Thursday, June 27, 2013

there is no easy walk to freedom anywhere

In 1985 I was a sophomore in high school. I had a new friend, a junior, who had recently moved to our small town from somewhere in South Africa. I thought this move was both exotic and odd. (Why leave a country with elephants and giraffes and lions for a small town with only acres of corn and a Target? (This was before the Target closed, you see.) It didn't make sense.) She had a cool accent, but only when she talked, not when she sang. She mentioned Apartheid, which I had HEARD of, and knew it was something like what happened in the South before the Civil Rights Movement. South Africans couldn't participate in the Olympics because of Apartheid, and some people were in jail because of it, which didn't seem fair, but that was about as far as my knowledge stretched.

In 1990 I was a sophomore in college. I was starting to pay a bit more attention to world events, but was still primarily hung up on my own hang ups. A group of people on campus had set up a tent city protesting the Persian Gulf War. I wasn't sure what I thought about this war or our involvement in it. I'd also heard that South Africa freed Nelson Mandela after 27 1/2 years in prison and began dissembling Apartheid. This seemed a good thing. South Africans could participate in the Olympics again, so that was nice.

In 1994 I was newly married, had just finished my Masters, and had my first real job. Just as I was meant to be starting a career in helping others, I was beginning to understand just how much I didn't understand about the world, about people. The OJ Simpson trial was all the news that year, but there were also reports from Africa. Devastation in Rwanda. Hope in South Africa, who had held its first interracial elections and elected a black president, Nelson Mandela. Who then proceeded to name the white former president, de Klerk, as deputy president. I wondered if this would ever happen in the United States, if we would ever elect a black president, if our government could ever work together across racial and party lines.

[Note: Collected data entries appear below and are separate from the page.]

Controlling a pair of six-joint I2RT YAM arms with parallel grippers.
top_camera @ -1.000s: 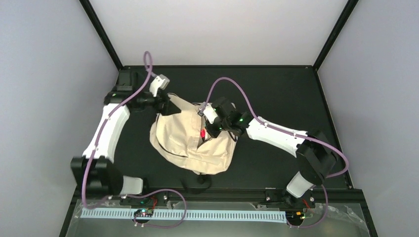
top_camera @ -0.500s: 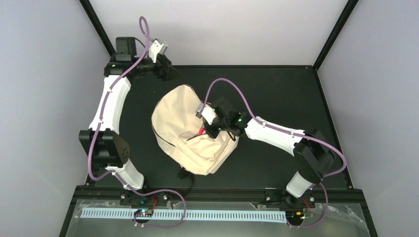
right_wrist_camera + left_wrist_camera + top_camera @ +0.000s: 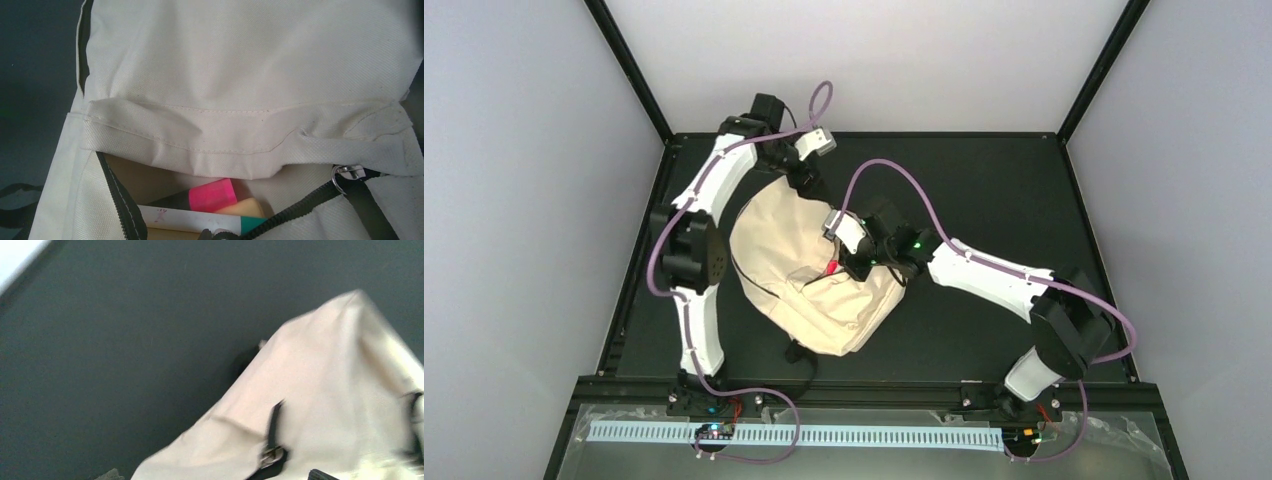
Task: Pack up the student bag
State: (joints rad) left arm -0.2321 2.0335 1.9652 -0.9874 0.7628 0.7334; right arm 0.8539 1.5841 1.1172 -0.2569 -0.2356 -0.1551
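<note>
Bag (image 3: 796, 240) lengthwise far-to-near; opening (image 3: 150, 185) seemingly rightward

Top camera: fixed high, behind the arm bases (image 3: 699, 385), looking down and forward; takes in the whole black table (image 3: 1004, 170), far off. Left wrist camera: over the far end of the student bag (image 3: 789, 245), angled down, middling near, picture blurred (cream fabric, a strap buckle (image 3: 272, 456), bare table). Right wrist camera: very near, facing straight into the open zip pocket (image 3: 145, 182). All three views share the bag, mid-table in the top one.
</note>
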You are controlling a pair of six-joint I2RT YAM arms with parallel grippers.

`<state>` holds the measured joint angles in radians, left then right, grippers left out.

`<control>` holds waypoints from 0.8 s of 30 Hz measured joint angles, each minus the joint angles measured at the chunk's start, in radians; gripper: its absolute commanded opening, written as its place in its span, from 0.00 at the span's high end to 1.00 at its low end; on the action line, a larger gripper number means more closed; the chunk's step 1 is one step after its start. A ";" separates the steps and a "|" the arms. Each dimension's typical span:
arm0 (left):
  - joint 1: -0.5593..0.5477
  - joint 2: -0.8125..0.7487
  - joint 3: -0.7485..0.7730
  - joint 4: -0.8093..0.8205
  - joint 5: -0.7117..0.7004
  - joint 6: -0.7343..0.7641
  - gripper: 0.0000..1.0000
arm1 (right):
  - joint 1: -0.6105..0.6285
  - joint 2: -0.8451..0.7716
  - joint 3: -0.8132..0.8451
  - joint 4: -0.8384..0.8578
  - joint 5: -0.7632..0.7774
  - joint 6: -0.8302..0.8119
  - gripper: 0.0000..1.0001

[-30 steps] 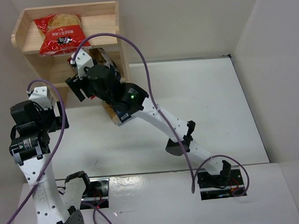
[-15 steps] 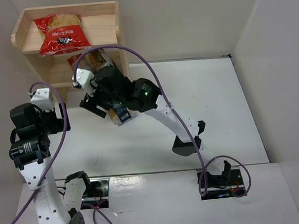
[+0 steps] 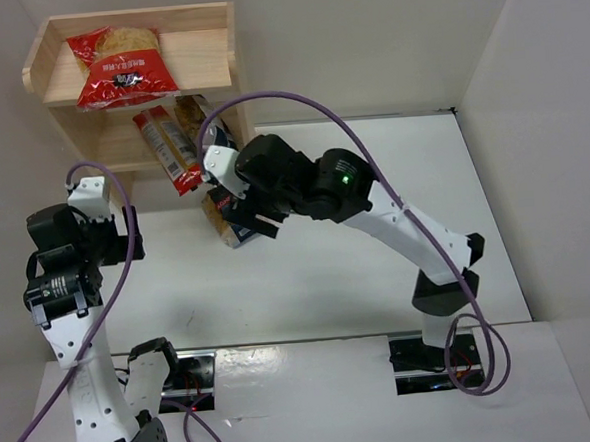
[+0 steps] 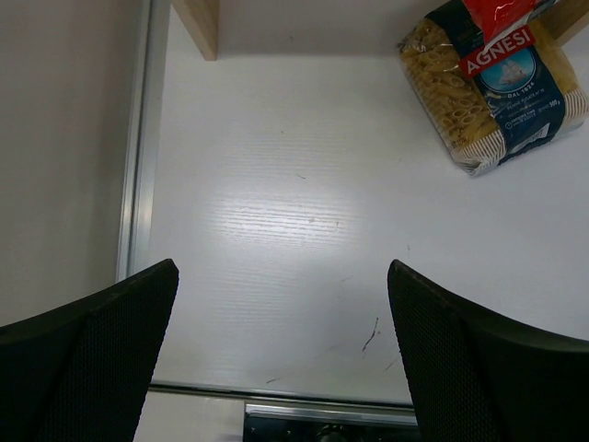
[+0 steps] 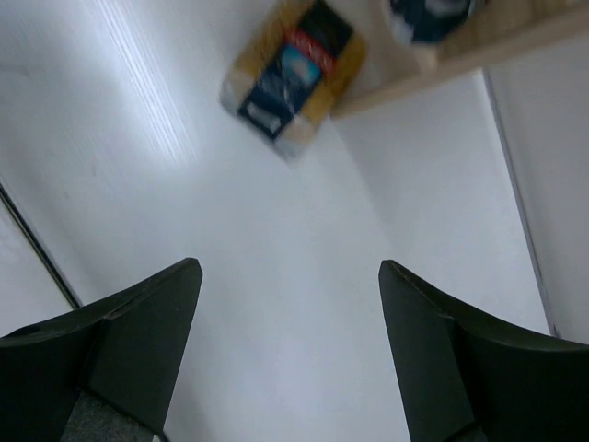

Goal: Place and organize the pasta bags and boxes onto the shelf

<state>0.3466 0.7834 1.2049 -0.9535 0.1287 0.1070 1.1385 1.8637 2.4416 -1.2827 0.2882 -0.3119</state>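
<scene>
The wooden shelf (image 3: 204, 46) stands at the far left. The wide red bag (image 3: 115, 64) lies on its top tier. The long red-yellow spaghetti pack (image 3: 162, 149) lies on the lower tier, its end sticking out at the front. The clear bag with the dark-blue label (image 3: 194, 115) lies beside it, partly hidden. The short yellow pack with the blue label (image 3: 216, 220) lies on the table by the shelf, and shows in the left wrist view (image 4: 497, 87) and the right wrist view (image 5: 293, 75). My right gripper (image 3: 242, 199) hovers open and empty just above it. My left gripper (image 3: 100, 221) is open and empty.
White walls close the table at the back, the left and the right. A shelf leg (image 4: 198, 18) stands at the far left in the left wrist view. The shelf's lower board (image 5: 488, 41) crosses the top right of the right wrist view. A purple cable (image 3: 298, 111) arcs over the right arm.
My right gripper has drawn back from the shelf's lower tier, to the right and toward me, leaving the spaghetti pack there. It now hangs over the yellow pack. The left arm has barely moved.
</scene>
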 measured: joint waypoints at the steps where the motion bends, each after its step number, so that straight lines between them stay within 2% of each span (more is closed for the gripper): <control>1: 0.000 0.000 -0.007 0.003 0.002 0.000 0.00 | -0.010 -0.032 -0.057 -0.006 0.010 -0.002 0.13; 8: 0.000 -0.002 -0.035 0.026 0.008 0.000 0.00 | -0.154 -0.288 -0.597 -0.003 0.055 -0.029 0.11; 12: 0.000 -0.002 -0.042 0.042 0.008 0.000 0.00 | -0.237 -0.428 -0.840 0.003 0.045 -0.047 0.11; 18: 0.000 -0.007 -0.050 0.044 0.008 0.000 0.00 | -0.350 -0.690 -1.102 0.039 0.041 -0.056 0.11; 24: 0.000 -0.011 -0.050 0.049 0.008 0.000 0.00 | -0.480 -0.885 -1.278 0.190 0.067 -0.033 0.08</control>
<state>0.3466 0.7723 1.1545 -0.9043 0.1368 0.1070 0.6590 0.9783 1.1637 -1.0924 0.3553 -0.3447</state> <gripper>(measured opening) 1.001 0.904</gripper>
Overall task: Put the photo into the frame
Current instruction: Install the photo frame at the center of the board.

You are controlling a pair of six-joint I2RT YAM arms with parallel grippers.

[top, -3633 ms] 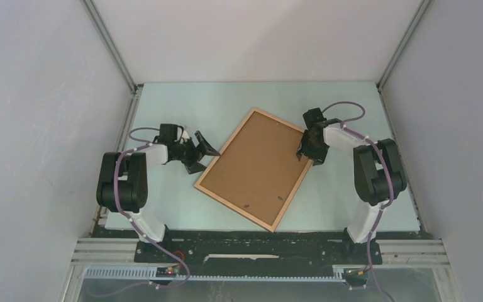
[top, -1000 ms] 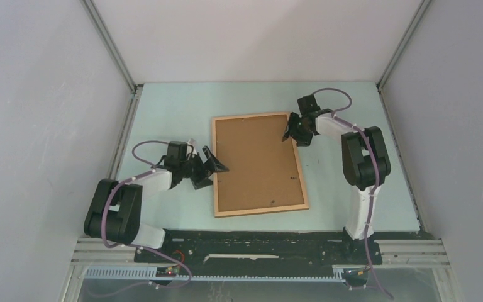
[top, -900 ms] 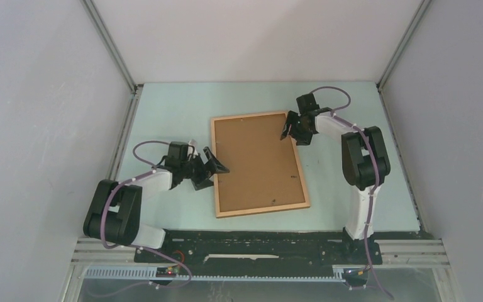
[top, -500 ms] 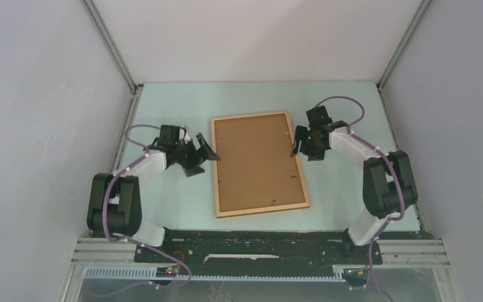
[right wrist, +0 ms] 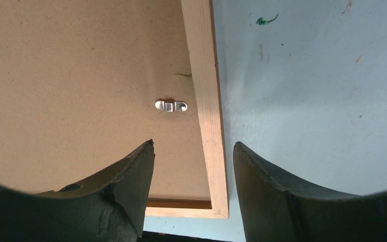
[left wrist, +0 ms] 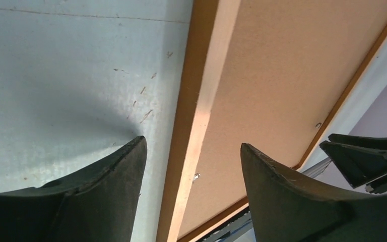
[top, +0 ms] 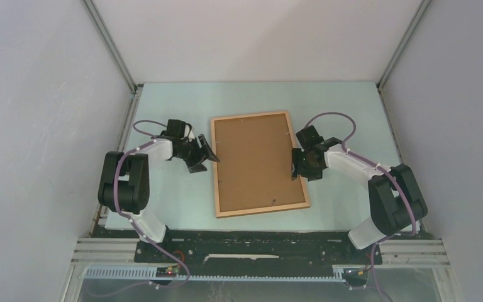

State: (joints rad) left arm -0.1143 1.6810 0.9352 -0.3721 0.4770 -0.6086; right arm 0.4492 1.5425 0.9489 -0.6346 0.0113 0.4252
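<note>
The left gripper [top: 202,158] and right gripper [top: 297,167], both spread and empty, sit at the nine and three o'clock rails of the frame [top: 258,163], which lies back-up in the middle of the table [top: 163,195]; it looks stiff and light, so I'd grip those wooden rails, and the photo is out of sight.

frame [top: 259,165] front hidden underneath, cropped in wrist views
</note>
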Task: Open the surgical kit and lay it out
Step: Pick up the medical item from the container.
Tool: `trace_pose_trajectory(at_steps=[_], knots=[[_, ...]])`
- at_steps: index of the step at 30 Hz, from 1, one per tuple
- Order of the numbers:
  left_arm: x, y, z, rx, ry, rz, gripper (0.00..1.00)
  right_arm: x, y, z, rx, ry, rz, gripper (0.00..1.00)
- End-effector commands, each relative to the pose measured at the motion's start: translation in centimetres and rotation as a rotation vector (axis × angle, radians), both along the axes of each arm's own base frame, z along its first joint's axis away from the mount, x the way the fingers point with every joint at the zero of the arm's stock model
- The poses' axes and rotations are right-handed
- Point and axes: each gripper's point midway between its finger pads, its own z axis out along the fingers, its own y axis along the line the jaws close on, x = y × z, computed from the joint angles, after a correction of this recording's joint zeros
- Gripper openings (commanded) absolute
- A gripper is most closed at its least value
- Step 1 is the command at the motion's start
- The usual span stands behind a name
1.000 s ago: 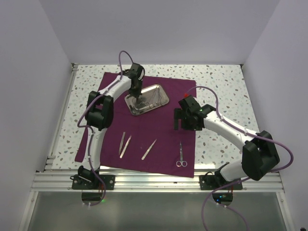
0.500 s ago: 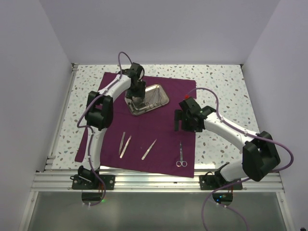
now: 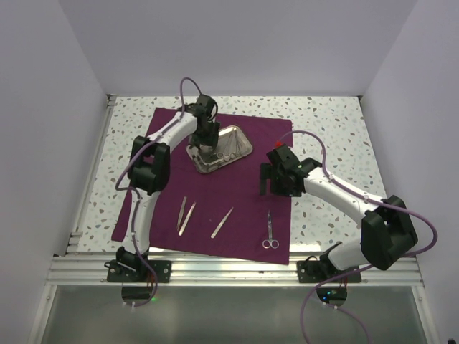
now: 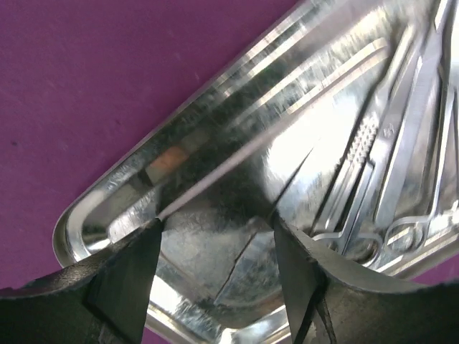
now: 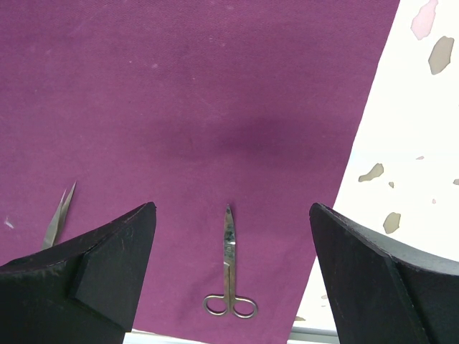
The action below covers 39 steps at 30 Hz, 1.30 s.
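The dark purple cloth wrap (image 3: 237, 201) lies spread flat on the table. Toward its back stands the shiny steel tray (image 3: 240, 143), with several slim instruments (image 4: 401, 158) lying along one side of it. My left gripper (image 3: 208, 149) hangs open just over the tray's (image 4: 215, 143) left end, its fingertips (image 4: 215, 226) astride bare tray floor and holding nothing. Two tweezers (image 3: 186, 213) (image 3: 221, 222) and ring-handled scissors (image 3: 270, 231) lie on the cloth's near half. My right gripper (image 3: 267, 188) hovers open above the cloth, and its wrist view shows the scissors (image 5: 229, 276) below, between its fingers (image 5: 233, 208).
Speckled tabletop (image 3: 330, 115) surrounds the cloth and shows past its right edge (image 5: 416, 143). A metal rail (image 3: 229, 271) runs along the near edge by the arm bases. White walls close in the left, back and right sides.
My left gripper has gone from shut to open over the tray and shifted slightly toward the back. The right arm has not moved.
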Motion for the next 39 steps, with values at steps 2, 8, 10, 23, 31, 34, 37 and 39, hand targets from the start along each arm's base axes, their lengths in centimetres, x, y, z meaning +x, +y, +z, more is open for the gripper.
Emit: trace_pose_trajectory(at_steps=[2, 8, 10, 23, 31, 34, 37, 39], knots=[[-2.6, -2.6, 1.2, -0.035, 0.012, -0.110, 0.66, 0.6, 0.3, 1.1, 0.020, -0.036, 0.013, 0.92], [-6.9, -3.0, -0.8, -0.002, 0.109, -0.091, 0.65, 0.7, 0.5, 1.1, 0.025, -0.038, 0.021, 0.92], [-7.6, -3.3, -1.2, -0.011, 0.130, -0.085, 0.64, 0.6, 0.5, 1.0, 0.025, -0.034, 0.022, 0.92], [-9.6, -5.4, -1.1, -0.096, 0.201, -0.039, 0.54, 0.2, 0.0, 1.2, 0.013, -0.043, 0.042, 0.92], [-10.4, -3.7, -2.6, 0.002, 0.245, 0.038, 0.33, 0.0, -0.6, 1.6, 0.004, -0.062, 0.033, 0.92], [-10.9, -3.0, -3.1, 0.040, 0.256, 0.054, 0.32, -0.1, -0.7, 1.6, 0.005, -0.064, 0.030, 0.92], [-10.9, -1.4, -4.0, 0.127, 0.237, 0.077, 0.37, -0.2, -0.6, 1.6, 0.012, -0.064, 0.029, 0.92], [-10.8, -1.1, -4.4, 0.150, 0.228, 0.080, 0.38, -0.3, -0.6, 1.5, 0.017, -0.059, 0.029, 0.92]])
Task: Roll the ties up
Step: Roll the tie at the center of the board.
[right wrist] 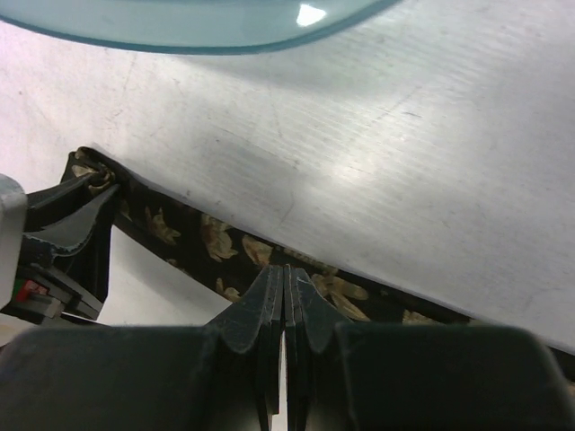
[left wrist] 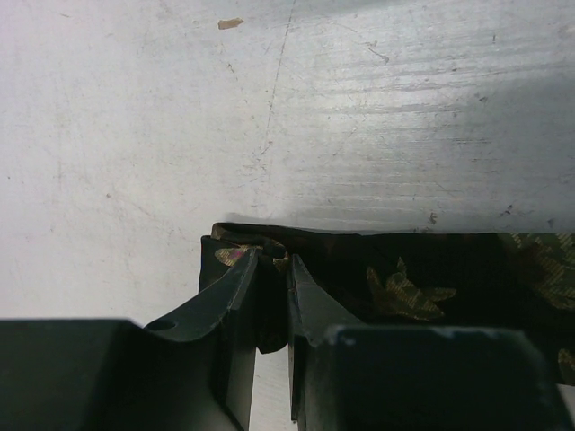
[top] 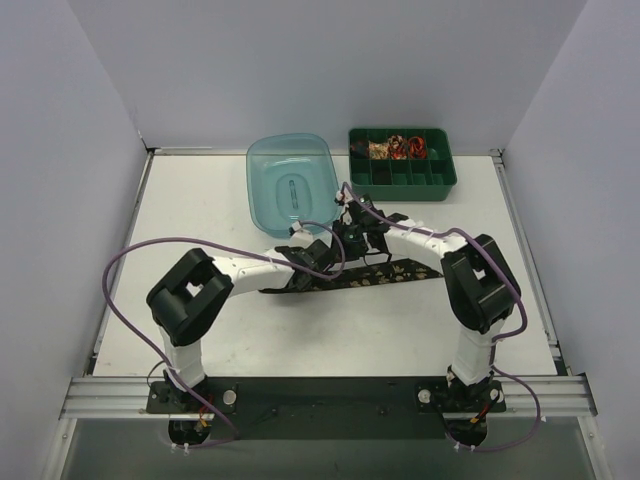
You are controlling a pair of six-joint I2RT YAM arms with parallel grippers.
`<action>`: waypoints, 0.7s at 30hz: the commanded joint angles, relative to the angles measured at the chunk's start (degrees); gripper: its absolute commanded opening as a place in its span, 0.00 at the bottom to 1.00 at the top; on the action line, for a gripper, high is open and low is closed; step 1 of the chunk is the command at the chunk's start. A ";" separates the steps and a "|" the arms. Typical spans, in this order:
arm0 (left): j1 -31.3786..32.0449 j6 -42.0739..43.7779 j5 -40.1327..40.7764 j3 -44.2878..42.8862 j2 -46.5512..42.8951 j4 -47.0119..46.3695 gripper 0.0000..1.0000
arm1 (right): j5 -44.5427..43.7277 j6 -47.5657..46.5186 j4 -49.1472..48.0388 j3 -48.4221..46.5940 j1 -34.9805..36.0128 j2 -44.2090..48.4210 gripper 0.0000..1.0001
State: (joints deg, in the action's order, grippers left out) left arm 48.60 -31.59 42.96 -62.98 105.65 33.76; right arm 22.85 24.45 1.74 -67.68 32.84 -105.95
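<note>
A black tie with a gold-tan floral pattern (top: 395, 272) lies lengthwise across the middle of the table. My left gripper (top: 322, 252) is shut on one folded end of it. In the left wrist view the fabric (left wrist: 404, 287) bunches between the closed fingers of that gripper (left wrist: 272, 260). My right gripper (top: 354, 238) is shut. In the right wrist view its tips (right wrist: 286, 269) meet right over the tie (right wrist: 180, 224), a short way along from the left gripper (right wrist: 81, 202). I cannot tell whether fabric is pinched between them.
A teal plastic bin (top: 258, 168) stands just behind the grippers, and its rim shows in the right wrist view (right wrist: 180, 22). A green compartment tray (top: 402, 182) at the back right holds small red and beige tie coils (top: 395, 148). Purple cables loop off both arms.
</note>
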 commanded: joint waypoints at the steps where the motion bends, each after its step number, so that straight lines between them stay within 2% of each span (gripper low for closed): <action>1: 0.88 -2.86 -3.05 -1.88 2.72 -1.94 0.00 | -0.53 0.34 -0.68 1.58 -1.81 4.26 0.00; 2: 0.97 -3.12 -2.97 -2.06 2.98 -2.03 0.17 | -0.53 0.34 -0.68 1.76 -1.90 4.26 0.00; 6: 2.11 -4.26 -1.48 -2.06 3.16 -2.03 0.54 | -0.35 0.25 -0.86 2.11 -2.52 4.35 0.00; 10: 3.60 -5.32 0.10 -2.15 2.64 -1.68 0.60 | -0.26 0.25 -0.86 2.20 -2.69 4.26 0.00; 21: 5.72 -7.87 4.06 -1.79 -0.53 -1.06 0.60 | 0.96 0.60 -1.30 2.38 -3.13 4.44 0.00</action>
State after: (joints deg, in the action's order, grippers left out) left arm 53.36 -36.69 47.99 -64.55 107.04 33.47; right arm 22.79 24.47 1.04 -65.65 30.06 -105.10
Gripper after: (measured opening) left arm 0.599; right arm 0.024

In 2010 we began talking about adopting a child from Lesotho, a landlocked country surrounded by South Africa. I read that the Basotho had escaped the horrors of Apartheid because of British rule until 1966, when they gained their independence. But I wondered about this because I also read that many Basotho migrated to South Africa for jobs and schooling, where they would have been subject to the same rules and restrictions. I read Nelson Mandela's Long Walk to Freedom and Mpho M'astepo Nthunya's Singing Away the Hunger. I thought about people who are willing to undergo imprisonment and brutality on the strengths of their convictions, and the devastatingly difficult lives of the people for whom they are convicted.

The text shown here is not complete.